• **EXERCISE REQUIREMENTS**: Only the pictures are dropped; the lines of the material that follow are returned exactly.

• **SUPPLIED INFORMATION**:
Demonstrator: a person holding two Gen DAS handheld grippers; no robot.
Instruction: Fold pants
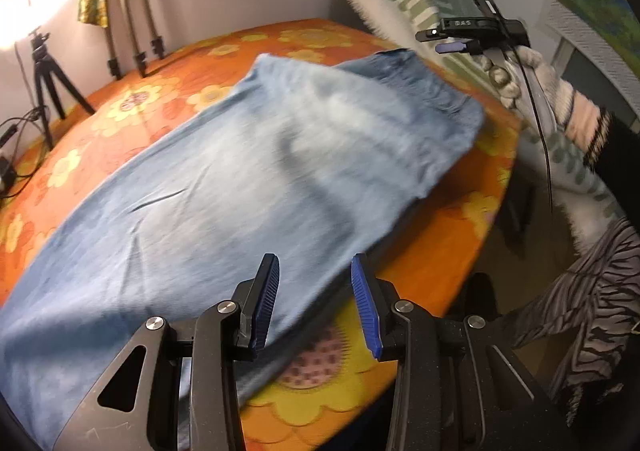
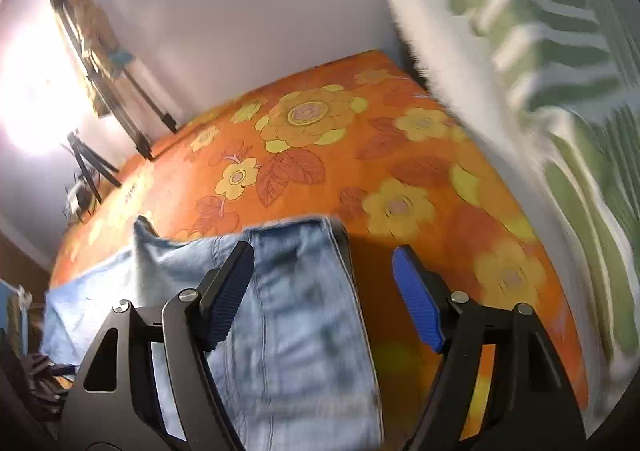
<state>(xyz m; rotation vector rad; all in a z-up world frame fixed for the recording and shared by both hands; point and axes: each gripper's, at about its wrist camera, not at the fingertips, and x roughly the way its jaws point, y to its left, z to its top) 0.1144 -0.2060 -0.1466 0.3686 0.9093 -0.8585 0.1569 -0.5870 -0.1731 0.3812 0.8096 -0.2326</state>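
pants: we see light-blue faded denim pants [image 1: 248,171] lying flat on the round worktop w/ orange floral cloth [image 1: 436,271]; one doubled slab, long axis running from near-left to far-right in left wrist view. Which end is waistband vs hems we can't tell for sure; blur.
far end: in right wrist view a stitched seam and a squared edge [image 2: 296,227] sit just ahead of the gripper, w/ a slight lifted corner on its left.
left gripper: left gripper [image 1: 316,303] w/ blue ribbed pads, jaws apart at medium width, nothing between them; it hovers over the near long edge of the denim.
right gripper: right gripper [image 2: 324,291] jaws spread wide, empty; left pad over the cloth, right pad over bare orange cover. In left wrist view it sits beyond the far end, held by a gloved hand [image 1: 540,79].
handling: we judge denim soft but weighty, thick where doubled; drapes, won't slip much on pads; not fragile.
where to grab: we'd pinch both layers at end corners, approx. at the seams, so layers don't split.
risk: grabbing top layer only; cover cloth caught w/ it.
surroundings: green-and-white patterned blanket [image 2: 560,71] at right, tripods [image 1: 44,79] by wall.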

• **ANSWER TO THE PROBLEM**:
Demonstrator: a person holding two Gen DAS handheld grippers; no robot.
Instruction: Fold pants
<state>(xyz m; rotation vector rad; all in a z-up world frame fixed for the recording and shared by both hands; point and axes: each gripper's, at about its wrist camera, not at the fingertips, and x roughly the way its jaws point, y to its left, z to its top) 0.1144 -0.2060 -0.1466 0.3686 0.9093 -0.8585 0.1569 -0.5870 -0.1731 0.3812 0.8096 -0.2326</state>
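pants: we see light-blue faded denim pants [image 1: 248,171] lying flat on the round worktop w/ orange floral cloth [image 1: 436,271]; one doubled slab, long axis running from near-left to far-right in left wrist view. Which end is waistband vs hems we can't tell for sure; blur.
far end: in right wrist view a stitched seam and a squared edge [image 2: 296,227] sit just ahead of the gripper, w/ a slight lifted corner on its left.
left gripper: left gripper [image 1: 316,303] w/ blue ribbed pads, jaws apart at medium width, nothing between them; it hovers over the near long edge of the denim.
right gripper: right gripper [image 2: 324,291] jaws spread wide, empty; left pad over the cloth, right pad over bare orange cover. In left wrist view it sits beyond the far end, held by a gloved hand [image 1: 540,79].
handling: we judge denim soft but weighty, thick where doubled; drapes, won't slip much on pads; not fragile.
where to grab: we'd pinch both layers at end corners, approx. at the seams, so layers don't split.
risk: grabbing top layer only; cover cloth caught w/ it.
surroundings: green-and-white patterned blanket [image 2: 560,71] at right, tripods [image 1: 44,79] by wall.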

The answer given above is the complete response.